Materials Required: A box of tiddledywinks,
A sheet of white cardboard,
A box of watercolour paints,
A pencil,
Scissors,
A ball of white string,
Some pins.

The next time you are kept indoors by the weather, you and a brother or sister may enjoy a hurdle race. It is played with tiddledywink chips and pasteboard hurdles on a large table or on the floor. You can make the hurdles yourself. They should be cut from cardboard, eight inches wide and four inches high. Paint some of them with wooden bars and others green—like high hedges. In making the hurdles, cut the cardboard so that a strip two inches deep by an inch across will extend below each lower corner (see Fig. 104). One of these is bent sharply forward at the place marked by the dotted lines, the other is turned back, forming stands to keep the hurdles upright.

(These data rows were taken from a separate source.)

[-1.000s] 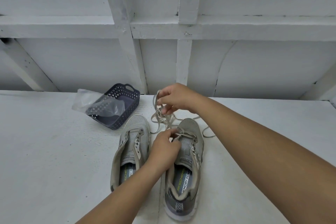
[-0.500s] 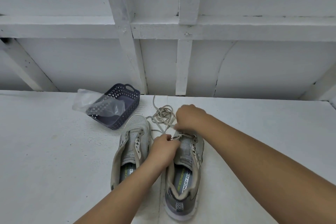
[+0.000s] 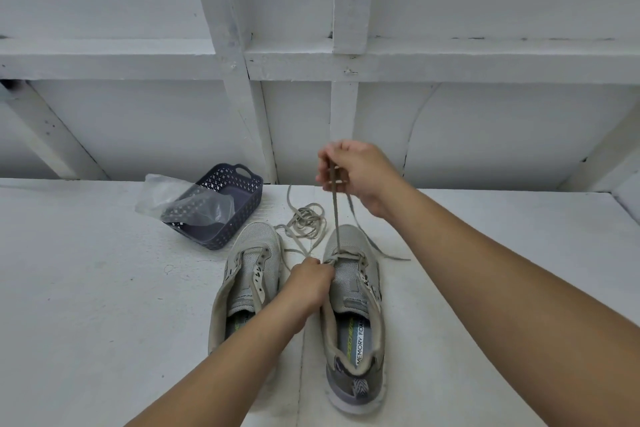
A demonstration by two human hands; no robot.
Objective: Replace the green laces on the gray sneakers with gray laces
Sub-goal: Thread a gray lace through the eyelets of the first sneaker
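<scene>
The right hand [image 3: 360,177] is pinching a flat gray lace [image 3: 335,211] and drawing it up taut, straight above the toe eyelets of the right-hand gray mesh sneaker [image 3: 353,305] on the white counter [image 3: 86,305]. Below that grip the left hand [image 3: 310,282] is clenching around the sneaker's near eyelet edge, seemingly holding the lace there too, though the fingers are hiding the contact. The lace's loose length is lying coiled [image 3: 306,218] just beyond the left grip, between the two toes, and another tail [image 3: 388,253] is trailing off past the shoe's outer side.

The risk I see is in that coil: a hard pull from the raised grip would be dragging the slack into a knot, or drawing the ends uneven through the eyelets. If the lower grip is loosening, the shoe may be lifting or skidding toward the second gray sneaker [image 3: 249,288] beside it, which is sitting unlaced.

Far to the left of both grips, a dark blue perforated plastic basket [image 3: 242,180] is holding a crumpled clear plastic bag [image 3: 183,201] that is spilling over its rim; I cannot tell whether anything else is inside.
</scene>
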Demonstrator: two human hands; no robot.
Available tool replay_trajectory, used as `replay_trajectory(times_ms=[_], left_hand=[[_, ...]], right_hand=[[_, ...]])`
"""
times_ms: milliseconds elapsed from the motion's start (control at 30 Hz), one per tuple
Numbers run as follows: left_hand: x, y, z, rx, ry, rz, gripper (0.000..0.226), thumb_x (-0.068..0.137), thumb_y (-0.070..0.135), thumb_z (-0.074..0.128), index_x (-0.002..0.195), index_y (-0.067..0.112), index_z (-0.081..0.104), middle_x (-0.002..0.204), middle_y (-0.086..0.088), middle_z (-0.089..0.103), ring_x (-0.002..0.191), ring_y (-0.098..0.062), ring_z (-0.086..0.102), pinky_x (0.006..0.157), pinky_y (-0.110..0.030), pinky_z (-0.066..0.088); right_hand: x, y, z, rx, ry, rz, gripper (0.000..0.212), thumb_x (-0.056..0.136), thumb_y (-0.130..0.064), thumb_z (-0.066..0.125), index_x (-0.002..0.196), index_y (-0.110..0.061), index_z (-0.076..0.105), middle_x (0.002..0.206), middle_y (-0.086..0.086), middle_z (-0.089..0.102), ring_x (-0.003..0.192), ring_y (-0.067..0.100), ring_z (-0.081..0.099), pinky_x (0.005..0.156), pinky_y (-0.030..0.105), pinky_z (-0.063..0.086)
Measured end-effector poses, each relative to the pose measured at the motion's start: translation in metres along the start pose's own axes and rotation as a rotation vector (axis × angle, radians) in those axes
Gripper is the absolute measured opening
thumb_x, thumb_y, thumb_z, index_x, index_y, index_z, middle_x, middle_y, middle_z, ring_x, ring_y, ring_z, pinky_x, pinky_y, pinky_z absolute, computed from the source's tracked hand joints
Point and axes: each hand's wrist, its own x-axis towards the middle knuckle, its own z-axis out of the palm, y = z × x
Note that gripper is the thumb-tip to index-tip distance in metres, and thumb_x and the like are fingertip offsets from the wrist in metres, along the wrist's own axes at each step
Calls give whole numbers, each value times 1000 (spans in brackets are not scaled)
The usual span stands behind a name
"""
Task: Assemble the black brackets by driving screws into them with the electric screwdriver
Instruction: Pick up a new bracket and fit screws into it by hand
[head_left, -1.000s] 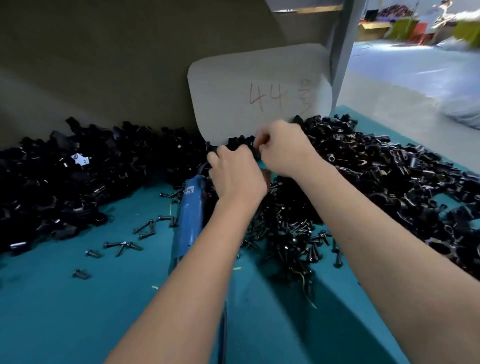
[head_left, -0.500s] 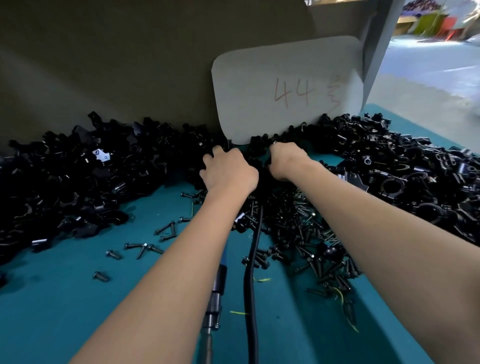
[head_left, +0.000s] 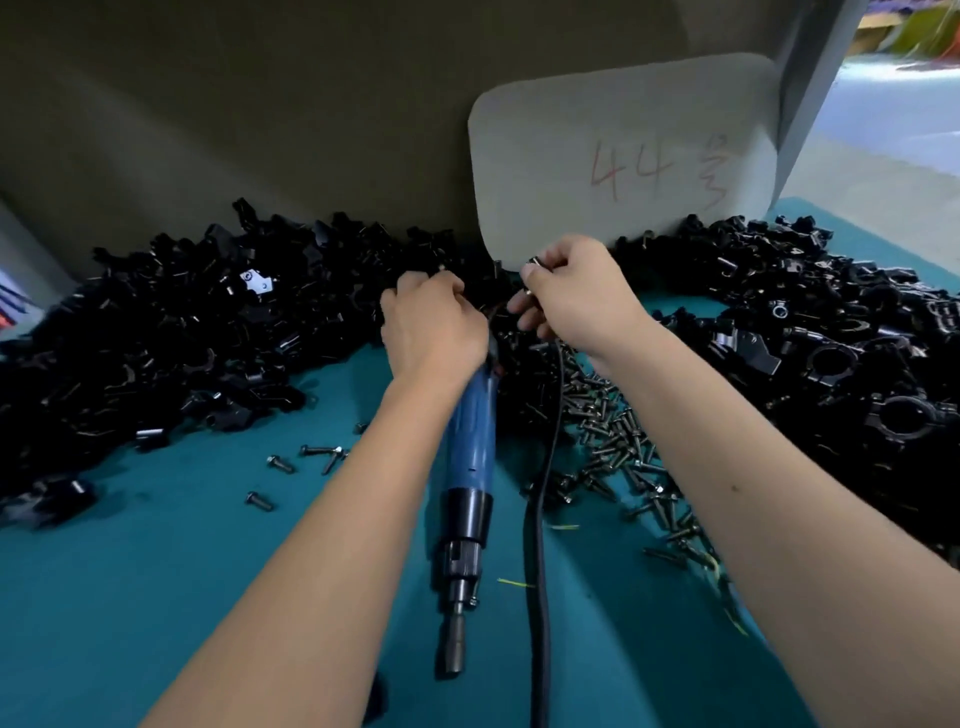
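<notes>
Curled fingers of the right hand (head_left: 576, 299) pinch a small dark part with a bright tip, likely a screw; those of the left hand (head_left: 431, 327) are curled too, over the far end of the electric screwdriver (head_left: 467, 499), though whether they grip it I cannot tell. Its blue body lies on the teal table (head_left: 156, 597), bit pointing near, one black cable (head_left: 540, 519) just right of it. Black brackets (head_left: 182, 332) heap along the far side, left and right. Screws (head_left: 613, 436) lie piled right of the cable, about five loose at the left. One grey card (head_left: 623, 156) marked 44 leans on the dull back wall. Bare teal lies open near left.
</notes>
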Motion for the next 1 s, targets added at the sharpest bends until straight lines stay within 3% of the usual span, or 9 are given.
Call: replay_trajectory(times_ms=[167, 233, 300, 400, 533, 633, 767, 900, 1000], left_hand=[[-34, -59, -36, 153, 187, -301, 48, 87, 24, 64, 135, 25, 62, 158, -20, 26, 147, -42, 18, 119, -57, 22], [-43, -83, -48, 216, 207, -353, 49, 86, 26, 66, 135, 22, 62, 161, -21, 22, 148, -42, 18, 120, -57, 20], [-48, -101, -58, 271, 131, -371, 47, 89, 28, 65, 135, 20, 63, 163, -19, 21, 147, -42, 22, 119, -56, 23], [-55, -115, -62, 353, 26, -279, 33, 94, 27, 66, 127, 20, 68, 158, -15, 29, 139, -39, 34, 113, -51, 33], [-63, -114, -61, 262, 27, -144, 20, 92, 17, 67, 109, 26, 75, 123, -10, 59, 118, -36, 47, 100, -35, 37], [-76, -102, -52, 102, 63, -51, 21, 88, 18, 74, 108, 24, 74, 113, -4, 66, 112, -31, 53, 95, -29, 37], [-98, -81, -40, -374, 214, -111, 23, 91, 17, 74, 108, 31, 67, 113, 6, 64, 111, -15, 57, 95, -23, 41], [-100, -71, -41, -1262, -18, -322, 42, 90, -12, 66, 114, 22, 61, 120, -8, 72, 111, -22, 68, 94, -29, 56], [-99, -70, -39, -1472, -172, -377, 52, 90, -24, 52, 126, 12, 59, 127, -14, 71, 118, -33, 67, 93, -32, 59]], right_hand=[[-34, -7, 46, 33, -161, -50, 22, 106, -22, 50, 91, -22, 66, 52, -11, 56, 44, 6, 45, 40, 18, 35], [-48, -11, 68, -7, -178, -113, 11, 97, -28, 67, 88, -22, 67, 60, -12, 59, 52, 6, 49, 47, 20, 40], [-60, -15, 89, -70, -205, -157, 19, 90, -29, 78, 94, -20, 61, 77, -7, 62, 63, 9, 51, 58, 26, 42], [-69, -16, 106, -84, -240, -127, 25, 93, -30, 75, 96, -19, 52, 85, 1, 63, 68, 16, 53, 61, 30, 40], [-70, -14, 101, -43, -253, -186, 16, 93, -30, 77, 93, -18, 65, 80, -5, 66, 70, 12, 56, 69, 32, 47], [-70, -11, 88, -72, -185, -288, 13, 89, -35, 81, 86, -23, 76, 72, -13, 66, 64, 4, 53, 67, 27, 45], [-67, -5, 69, 65, -108, -260, 11, 93, -35, 77, 94, -24, 79, 81, 0, 74, 66, 11, 61, 60, 31, 51], [-66, 2, 50, 319, -167, -141, 8, 98, -31, 72, 104, -29, 78, 78, 5, 67, 50, 14, 47, 46, 22, 40], [-66, 7, 43, 342, -191, -153, 10, 98, -27, 72, 105, -28, 80, 83, 12, 60, 52, 16, 47, 46, 21, 39]])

The racecourse will have to be laid out on a covered table or carpeted floor, as the tiddledywinks can only be used on a soft, cushiony surface. You can make the boundaries with white string, held in place here and there with pins. An oval course, though more difficult to mark is rather more exciting than a straight one, but either will do. Have the course eight inches wide and as long as you please. The hurdles may be placed where-ever you choose, but be sure to have plenty of them.